**WHAT YOU WILL DO:** Your task is to output the data exactly as it stands.
******
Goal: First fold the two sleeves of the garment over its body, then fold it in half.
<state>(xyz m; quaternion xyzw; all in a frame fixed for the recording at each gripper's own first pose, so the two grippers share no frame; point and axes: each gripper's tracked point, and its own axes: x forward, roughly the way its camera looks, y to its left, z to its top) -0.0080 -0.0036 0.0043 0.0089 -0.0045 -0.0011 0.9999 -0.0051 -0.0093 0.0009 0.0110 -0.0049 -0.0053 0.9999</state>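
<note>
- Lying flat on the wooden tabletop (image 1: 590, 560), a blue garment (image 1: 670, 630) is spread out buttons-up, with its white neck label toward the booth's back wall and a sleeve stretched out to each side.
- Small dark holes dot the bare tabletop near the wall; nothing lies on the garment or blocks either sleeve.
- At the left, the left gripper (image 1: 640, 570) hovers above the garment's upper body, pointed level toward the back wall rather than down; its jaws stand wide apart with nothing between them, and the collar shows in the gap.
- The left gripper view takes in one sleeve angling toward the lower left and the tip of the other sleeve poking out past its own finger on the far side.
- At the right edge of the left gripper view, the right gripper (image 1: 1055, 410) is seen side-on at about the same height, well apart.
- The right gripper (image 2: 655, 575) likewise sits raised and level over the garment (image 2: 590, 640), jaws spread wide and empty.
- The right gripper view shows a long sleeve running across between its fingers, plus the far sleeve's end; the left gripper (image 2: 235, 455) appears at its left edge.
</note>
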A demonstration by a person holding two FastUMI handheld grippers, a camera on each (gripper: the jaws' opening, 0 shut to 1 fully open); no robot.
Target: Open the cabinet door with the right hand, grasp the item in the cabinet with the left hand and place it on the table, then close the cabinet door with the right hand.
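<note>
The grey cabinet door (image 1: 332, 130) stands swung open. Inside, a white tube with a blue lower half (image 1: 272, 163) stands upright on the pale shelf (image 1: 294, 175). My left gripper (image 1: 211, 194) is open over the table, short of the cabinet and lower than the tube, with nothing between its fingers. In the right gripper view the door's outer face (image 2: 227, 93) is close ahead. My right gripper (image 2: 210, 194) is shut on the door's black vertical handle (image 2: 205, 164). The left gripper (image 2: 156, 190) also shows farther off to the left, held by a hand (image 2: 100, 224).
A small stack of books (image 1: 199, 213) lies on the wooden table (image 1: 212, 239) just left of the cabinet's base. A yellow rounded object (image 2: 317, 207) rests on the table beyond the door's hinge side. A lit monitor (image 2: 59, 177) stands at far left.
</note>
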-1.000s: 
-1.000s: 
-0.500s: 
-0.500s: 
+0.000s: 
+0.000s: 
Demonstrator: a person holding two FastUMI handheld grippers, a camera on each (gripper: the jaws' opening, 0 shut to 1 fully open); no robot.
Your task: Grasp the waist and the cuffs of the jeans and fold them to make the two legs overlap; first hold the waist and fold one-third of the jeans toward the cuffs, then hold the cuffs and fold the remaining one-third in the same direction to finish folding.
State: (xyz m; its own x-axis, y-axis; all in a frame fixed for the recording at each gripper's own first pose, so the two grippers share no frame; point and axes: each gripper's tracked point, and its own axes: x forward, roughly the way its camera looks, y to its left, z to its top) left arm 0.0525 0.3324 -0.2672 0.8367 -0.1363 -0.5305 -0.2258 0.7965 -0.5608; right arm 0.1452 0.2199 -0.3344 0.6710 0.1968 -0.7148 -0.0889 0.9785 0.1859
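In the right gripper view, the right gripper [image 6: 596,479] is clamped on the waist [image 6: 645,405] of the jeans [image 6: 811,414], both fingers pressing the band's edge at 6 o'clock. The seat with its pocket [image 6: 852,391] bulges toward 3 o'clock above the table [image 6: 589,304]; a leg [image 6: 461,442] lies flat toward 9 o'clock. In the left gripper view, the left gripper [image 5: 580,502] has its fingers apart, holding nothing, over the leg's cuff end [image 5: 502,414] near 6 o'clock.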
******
**YOUR RESPONSE:**
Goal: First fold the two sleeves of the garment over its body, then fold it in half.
<state>(xyz m; quaternion xyzw; all in a frame fixed for the recording at each gripper's own first pose, so the two grippers share no frame; point and axes: each gripper's tracked point, and its own axes: x forward, roughly the way its camera looks, y to its left, z to its top) -0.0080 -0.0036 0.0043 0.0089 -0.0045 -0.0011 0.9999 -0.0051 -0.0093 0.0009 0.0110 -0.0049 -0.0053 0.9999</state>
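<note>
- Lying flat on the wooden tabletop (image 1: 590, 560), a blue garment (image 1: 670, 630) is spread out buttons-up, with its white neck label toward the booth's back wall and a sleeve stretched out to each side.
- Small dark holes dot the bare tabletop near the wall; nothing lies on the garment or blocks either sleeve.
- At the left, the left gripper (image 1: 640, 570) hovers above the garment's upper body, pointed level toward the back wall rather than down; its jaws stand wide apart with nothing between them, and the collar shows in the gap.
- The left gripper view takes in one sleeve angling toward the lower left and the tip of the other sleeve poking out past its own finger on the far side.
- At the right edge of the left gripper view, the right gripper (image 1: 1055, 410) is seen side-on at about the same height, well apart.
- The right gripper (image 2: 655, 575) likewise sits raised and level over the garment (image 2: 590, 640), jaws spread wide and empty.
- The right gripper view shows a long sleeve running across between its fingers, plus the far sleeve's end; the left gripper (image 2: 235, 455) appears at its left edge.
</note>
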A demonstration by a person holding two FastUMI handheld grippers, a camera on each (gripper: the jaws' opening, 0 shut to 1 fully open); no robot.
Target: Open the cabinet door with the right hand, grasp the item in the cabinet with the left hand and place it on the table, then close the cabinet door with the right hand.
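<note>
The grey cabinet door (image 1: 332, 130) stands swung open. Inside, a white tube with a blue lower half (image 1: 272, 163) stands upright on the pale shelf (image 1: 294, 175). My left gripper (image 1: 211, 194) is open over the table, short of the cabinet and lower than the tube, with nothing between its fingers. In the right gripper view the door's outer face (image 2: 227, 93) is close ahead. My right gripper (image 2: 210, 194) is shut on the door's black vertical handle (image 2: 205, 164). The left gripper (image 2: 156, 190) also shows farther off to the left, held by a hand (image 2: 100, 224).
A small stack of books (image 1: 199, 213) lies on the wooden table (image 1: 212, 239) just left of the cabinet's base. A yellow rounded object (image 2: 317, 207) rests on the table beyond the door's hinge side. A lit monitor (image 2: 59, 177) stands at far left.
</note>
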-1.000s: 
-1.000s: 
-0.500s: 
-0.500s: 
+0.000s: 
+0.000s: 
Demonstrator: a person holding two FastUMI handheld grippers, a camera on each (gripper: the jaws' opening, 0 shut to 1 fully open); no robot.
Your task: Grasp the waist and the cuffs of the jeans and fold them to make the two legs overlap; first hold the waist and fold one-third of the jeans toward the cuffs, then hold the cuffs and fold the remaining one-third in the same direction to finish folding.
State: (xyz m; its own x-axis, y-axis; all in a frame fixed for the recording at each gripper's own first pose, so the two grippers share no frame; point and axes: each gripper's tracked point, and its own axes: x forward, roughly the way its camera looks, y to its left, z to its top) left arm 0.0525 0.3324 -0.2672 0.8367 -0.1363 -0.5305 -0.2258 0.7965 -0.5608; right arm 0.1452 0.2199 -0.3344 0.6710 0.1968 -0.7148 -0.0889 0.9785 0.1859
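In the right gripper view, the right gripper [image 6: 596,479] is clamped on the waist [image 6: 645,405] of the jeans [image 6: 811,414], both fingers pressing the band's edge at 6 o'clock. The seat with its pocket [image 6: 852,391] bulges toward 3 o'clock above the table [image 6: 589,304]; a leg [image 6: 461,442] lies flat toward 9 o'clock. In the left gripper view, the left gripper [image 5: 580,502] has its fingers apart, holding nothing, over the leg's cuff end [image 5: 502,414] near 6 o'clock.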

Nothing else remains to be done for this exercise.